EXERCISE PROMPT:
Write out the data below exactly as given, without any of its pictures.

INFORMATION PROVIDED:
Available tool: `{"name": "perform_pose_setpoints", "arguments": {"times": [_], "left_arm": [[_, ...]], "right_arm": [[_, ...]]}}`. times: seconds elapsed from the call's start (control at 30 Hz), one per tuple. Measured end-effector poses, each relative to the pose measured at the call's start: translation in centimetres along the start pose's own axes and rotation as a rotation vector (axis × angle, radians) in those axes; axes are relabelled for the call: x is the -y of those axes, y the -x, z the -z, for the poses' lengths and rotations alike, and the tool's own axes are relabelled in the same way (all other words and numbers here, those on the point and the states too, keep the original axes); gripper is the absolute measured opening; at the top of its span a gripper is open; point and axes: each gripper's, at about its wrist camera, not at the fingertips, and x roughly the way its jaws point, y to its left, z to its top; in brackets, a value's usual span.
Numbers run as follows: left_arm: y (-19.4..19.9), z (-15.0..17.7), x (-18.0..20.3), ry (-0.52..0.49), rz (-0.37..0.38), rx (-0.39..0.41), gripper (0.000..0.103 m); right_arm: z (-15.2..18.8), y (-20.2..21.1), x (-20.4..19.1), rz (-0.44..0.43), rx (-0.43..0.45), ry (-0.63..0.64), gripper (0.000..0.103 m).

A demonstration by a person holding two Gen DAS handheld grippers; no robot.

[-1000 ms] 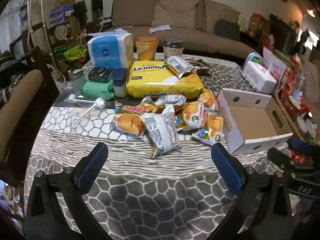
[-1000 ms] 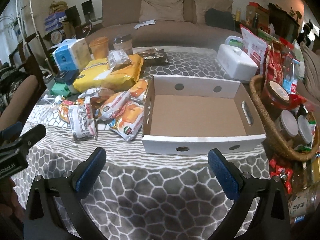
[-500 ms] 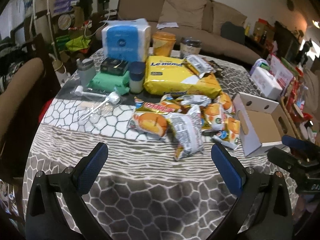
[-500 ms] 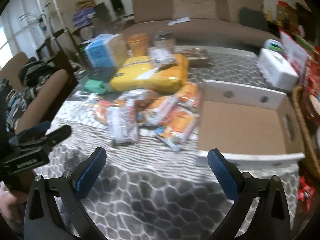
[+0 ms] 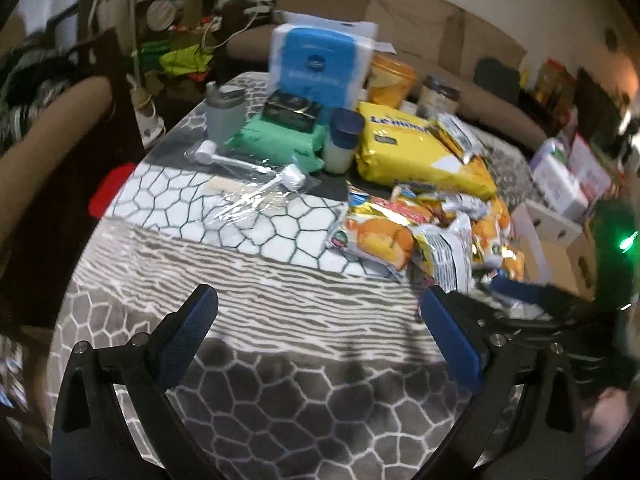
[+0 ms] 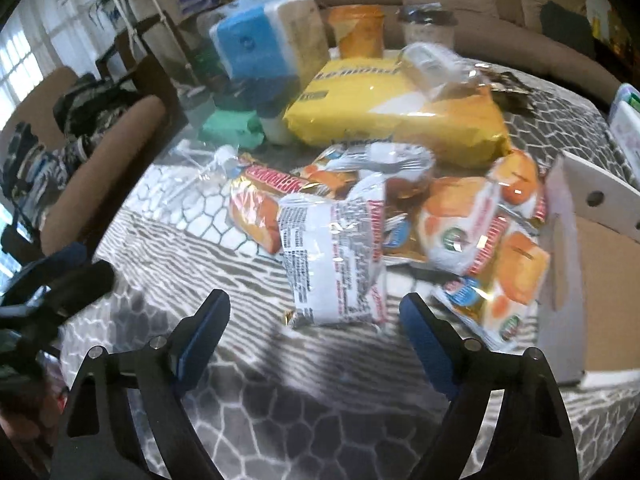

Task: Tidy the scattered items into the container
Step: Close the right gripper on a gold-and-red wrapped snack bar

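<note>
Closing right gripper (image 6: pixel 314 322), jaws wide, pinching nothing; white snack packet (image 6: pixel 334 260) just ahead between the fingertips. Left gripper (image 5: pixel 316 320) spread, empty. Cardboard box (image 6: pixel 592 264) right of pile.

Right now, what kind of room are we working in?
Most likely a lived-in home living room: a brown sofa with cushions stands behind the patterned-cloth table, which is heaped with snack packets and a tissue pack.

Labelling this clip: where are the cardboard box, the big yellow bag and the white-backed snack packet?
cardboard box (image 6: pixel 576 184), right wrist view, white back wall.
big yellow bag (image 6: pixel 400 116), right wrist view, top face.
white-backed snack packet (image 6: pixel 332 264), right wrist view, printed back.
</note>
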Motion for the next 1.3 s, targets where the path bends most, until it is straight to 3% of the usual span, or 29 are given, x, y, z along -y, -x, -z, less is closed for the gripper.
{"name": "perform_pose_setpoints", "arguments": {"times": [0.07,0.23,0.27,0.4,0.53,0.6,0.77,0.93,1.17,1.3], "left_arm": [[-0.1,0.0,-1.0,0.045,0.032,0.001,0.102],[-0.1,-0.2,-1.7,0.065,0.047,0.012,0.102],[-0.2,-0.2,-1.8,0.071,0.054,0.012,0.102],[-0.9,0.1,-1.7,0.079,0.068,-0.009,0.102],[-1.1,0.5,-0.9,0.059,0.101,-0.026,0.102],[-1.2,0.6,-0.7,0.055,0.112,-0.031,0.102],[-2.9,1.4,-0.2,0.081,0.164,-0.105,0.102],[-4.1,2.0,2.0,0.039,0.173,-0.140,0.102],[-4.5,4.0,5.7,-0.107,0.187,-0.197,0.102],[-4.5,5.0,7.6,-0.193,0.148,-0.197,0.102]], "right_arm": [[-0.2,-0.9,-0.3,0.024,-0.012,0.020,0.084],[-0.1,-2.4,0.5,0.084,-0.041,0.013,0.047],[-0.1,-2.2,0.9,0.061,-0.035,-0.007,0.047],[0.7,-1.1,3.0,-0.087,-0.043,-0.129,0.043],[2.9,-0.2,5.6,-0.389,-0.073,-0.362,0.037],[4.4,-0.3,6.0,-0.441,-0.117,-0.424,0.037],[5.8,1.9,7.1,-0.383,-0.088,-0.427,0.037],[5.1,5.0,7.1,-0.080,-0.057,-0.231,0.041],[4.3,7.7,6.5,0.026,-0.015,-0.058,0.046],[2.9,8.2,7.8,0.003,0.028,-0.114,0.047]]}}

RESULT BELOW:
Available tool: `{"name": "perform_pose_setpoints", "arguments": {"times": [_], "left_arm": [[_, ...]], "right_arm": [[_, ...]]}}`. times: seconds elapsed from the call's start (control at 30 Hz), one per tuple. Measured end-effector poses, each relative to the pose measured at the call's start: translation in centimetres along the start pose's own axes and rotation as a rotation vector (axis × angle, radians) in those axes; axes are relabelled for the call: x is the -y of those axes, y the -x, z the -z, for the poses' lengths and rotations alike, and the tool's own axes are relabelled in the same way (all other words and numbers here, those on the point and the states too, keep the original axes); gripper is the absolute measured opening; at the top of its span a gripper is open; point and axes: each gripper's, at about its wrist camera, not at the fingertips, and x roughly the way its jaws point, y to its left, z to its top; in brackets, a value's usual span.
Numbers run as follows: left_arm: y (-19.4..19.9), z (-15.0..17.7), x (-18.0..20.3), ry (-0.52..0.49), rz (-0.37..0.38), rx (-0.39..0.41), gripper (0.000..0.103 m); right_arm: z (-15.2..18.8), y (-20.2..21.1), x (-20.4..19.1), rz (-0.44..0.43), rx (-0.43..0.45), ry (-0.63..0.64), gripper (0.000..0.103 m).

A demonstration by a person holding two Gen DAS handheld grippers; no robot.

[-1000 ms] 
[-1000 ms] 
[-500 ms] 
[-500 ms] 
[+0 ms] 
[+0 ms] 

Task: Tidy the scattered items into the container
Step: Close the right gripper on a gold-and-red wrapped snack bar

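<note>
Closing right gripper (image 6: pixel 314 322), jaws wide, pinching nothing; white snack packet (image 6: pixel 334 260) just ahead between the fingertips. Left gripper (image 5: pixel 316 320) spread, empty. Cardboard box (image 6: pixel 592 264) right of pile.

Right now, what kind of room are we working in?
Most likely a lived-in home living room: a brown sofa with cushions stands behind the patterned-cloth table, which is heaped with snack packets and a tissue pack.

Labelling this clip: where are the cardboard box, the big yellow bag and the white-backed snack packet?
cardboard box (image 6: pixel 576 184), right wrist view, white back wall.
big yellow bag (image 6: pixel 400 116), right wrist view, top face.
white-backed snack packet (image 6: pixel 332 264), right wrist view, printed back.
</note>
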Motion for the next 1.3 s, targets where the path bends most, until it is straight to 3% of the usual span, or 29 are given, x, y, z along -y, -x, -z, less is closed for the gripper.
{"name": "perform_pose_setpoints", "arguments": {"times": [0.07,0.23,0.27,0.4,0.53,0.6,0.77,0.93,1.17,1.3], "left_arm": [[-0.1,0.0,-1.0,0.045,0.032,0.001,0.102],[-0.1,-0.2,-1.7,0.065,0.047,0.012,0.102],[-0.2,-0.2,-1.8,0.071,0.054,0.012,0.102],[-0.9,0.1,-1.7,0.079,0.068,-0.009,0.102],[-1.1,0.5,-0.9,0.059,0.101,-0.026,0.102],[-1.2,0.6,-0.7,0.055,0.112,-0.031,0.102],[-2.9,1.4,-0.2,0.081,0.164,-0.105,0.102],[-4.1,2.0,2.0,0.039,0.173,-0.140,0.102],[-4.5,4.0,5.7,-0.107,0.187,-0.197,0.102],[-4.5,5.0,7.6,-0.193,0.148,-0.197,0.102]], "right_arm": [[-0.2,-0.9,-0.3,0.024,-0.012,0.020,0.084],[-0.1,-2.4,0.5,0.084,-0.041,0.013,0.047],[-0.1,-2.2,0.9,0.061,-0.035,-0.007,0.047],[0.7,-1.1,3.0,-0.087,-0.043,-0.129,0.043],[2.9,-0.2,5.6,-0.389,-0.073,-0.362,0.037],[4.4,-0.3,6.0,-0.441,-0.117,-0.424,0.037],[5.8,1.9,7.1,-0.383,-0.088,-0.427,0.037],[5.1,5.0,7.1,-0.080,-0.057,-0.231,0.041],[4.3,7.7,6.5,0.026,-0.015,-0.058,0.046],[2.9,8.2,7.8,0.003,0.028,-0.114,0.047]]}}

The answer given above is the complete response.